At the World Internet Conference in Wuzhen, DeepSeek researcher Chen Deli appeared publicly on behalf of CEO Liang Wenfeng, marking one of the company’s first open industry engagements.
Chen described current human-machine collaboration as a “honeymoon phase,” cautioning that widespread automation could threaten employment across sectors.
The company, known for its fast-advancing AGI model, used the platform to call for mechanisms like AI whistle-blower roles to address ethical and labour concerns.
Emerging Voice in China’s AI Landscape
DeepSeek’s decision to engage publicly signals an evolution in how China’s AI labs position themselves.
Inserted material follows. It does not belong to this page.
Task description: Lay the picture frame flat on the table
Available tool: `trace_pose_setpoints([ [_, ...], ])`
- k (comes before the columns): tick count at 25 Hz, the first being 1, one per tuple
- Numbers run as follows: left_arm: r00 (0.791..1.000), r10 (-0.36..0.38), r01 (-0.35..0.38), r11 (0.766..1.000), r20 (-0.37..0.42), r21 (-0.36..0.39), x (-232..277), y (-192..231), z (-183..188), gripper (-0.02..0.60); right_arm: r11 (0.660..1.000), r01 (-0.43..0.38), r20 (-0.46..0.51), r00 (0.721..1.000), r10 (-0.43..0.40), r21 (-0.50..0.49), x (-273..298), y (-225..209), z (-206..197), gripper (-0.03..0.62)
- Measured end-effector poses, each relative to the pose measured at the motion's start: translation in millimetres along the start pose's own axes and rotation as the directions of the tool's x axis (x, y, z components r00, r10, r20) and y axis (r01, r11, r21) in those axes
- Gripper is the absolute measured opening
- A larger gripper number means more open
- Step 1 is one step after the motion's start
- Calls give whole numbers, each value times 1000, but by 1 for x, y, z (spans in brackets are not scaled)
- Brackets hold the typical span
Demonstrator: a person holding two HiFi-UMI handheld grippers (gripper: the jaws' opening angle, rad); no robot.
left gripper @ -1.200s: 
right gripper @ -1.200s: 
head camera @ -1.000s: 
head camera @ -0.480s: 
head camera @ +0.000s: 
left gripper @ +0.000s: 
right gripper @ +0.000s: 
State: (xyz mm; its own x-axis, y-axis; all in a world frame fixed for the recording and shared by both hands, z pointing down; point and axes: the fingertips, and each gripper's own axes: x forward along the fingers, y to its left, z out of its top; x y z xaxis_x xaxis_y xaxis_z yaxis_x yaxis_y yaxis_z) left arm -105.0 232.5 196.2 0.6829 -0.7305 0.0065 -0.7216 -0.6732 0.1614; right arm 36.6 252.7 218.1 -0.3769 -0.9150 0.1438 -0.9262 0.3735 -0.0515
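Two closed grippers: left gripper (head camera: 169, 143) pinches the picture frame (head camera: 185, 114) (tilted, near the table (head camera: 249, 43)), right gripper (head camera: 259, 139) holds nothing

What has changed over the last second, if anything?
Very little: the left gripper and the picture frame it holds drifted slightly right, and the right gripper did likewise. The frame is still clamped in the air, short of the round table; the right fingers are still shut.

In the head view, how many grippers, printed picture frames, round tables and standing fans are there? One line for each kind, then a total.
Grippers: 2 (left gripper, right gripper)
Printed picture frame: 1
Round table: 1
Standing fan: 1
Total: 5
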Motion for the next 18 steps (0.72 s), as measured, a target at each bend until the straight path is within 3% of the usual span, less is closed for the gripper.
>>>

Instead of remaining behind closed research doors, the company is beginning to shape public discourse around the social consequences of AGI.
By acknowledging potential disruption, DeepSeek frames itself as both a technological pioneer and a responsible stakeholder in China’s rapidly expanding AI ecosystem.
China’s leading AI firms, often referred to as the “six little dragons,” are competing globally to reach AGI. DeepSeek’s caution stands apart for its frank tone at a time when most peers focus solely on performance milestones.
The company’s balanced stance between progress and precaution may influence how regulators, labour agencies, and enterprises perceive their social obligations amid accelerating automation.
The Bigger Picture
DeepSeek’s cautionary tone comes amid increasing scrutiny of job automation risks and complex geopolitics around AI leadership. While many China-based AI firms focus on state-aligned goals, DeepSeek appears to be mapping both capability and consequence.
Historically, similar prowls in AI discourse have occurred during earlier tech transitions when firms shifted from infrastructure build to system realignment.
If other Chinese labs adopt similar openness, China’s AI communication culture could shift toward proactive risk framing. This may accelerate regulatory conversations about AI oversight, labour adaptation, and social safeguards.
Investors could begin to value companies that pair AGI ambition with credible accountability strategies, setting a precedent for responsible growth.
Ongoing Shift
This story warrants watching the next three signals: DeepSeek’s published roadmap and any job-automation metrics, responses from international regulators or labour agencies, and how other Chinese AI firms publicly address automation risk.
The timing, transparency, and action that follow this statement will determine whether it becomes a strategic turning point in AGI-era human-machine coordination.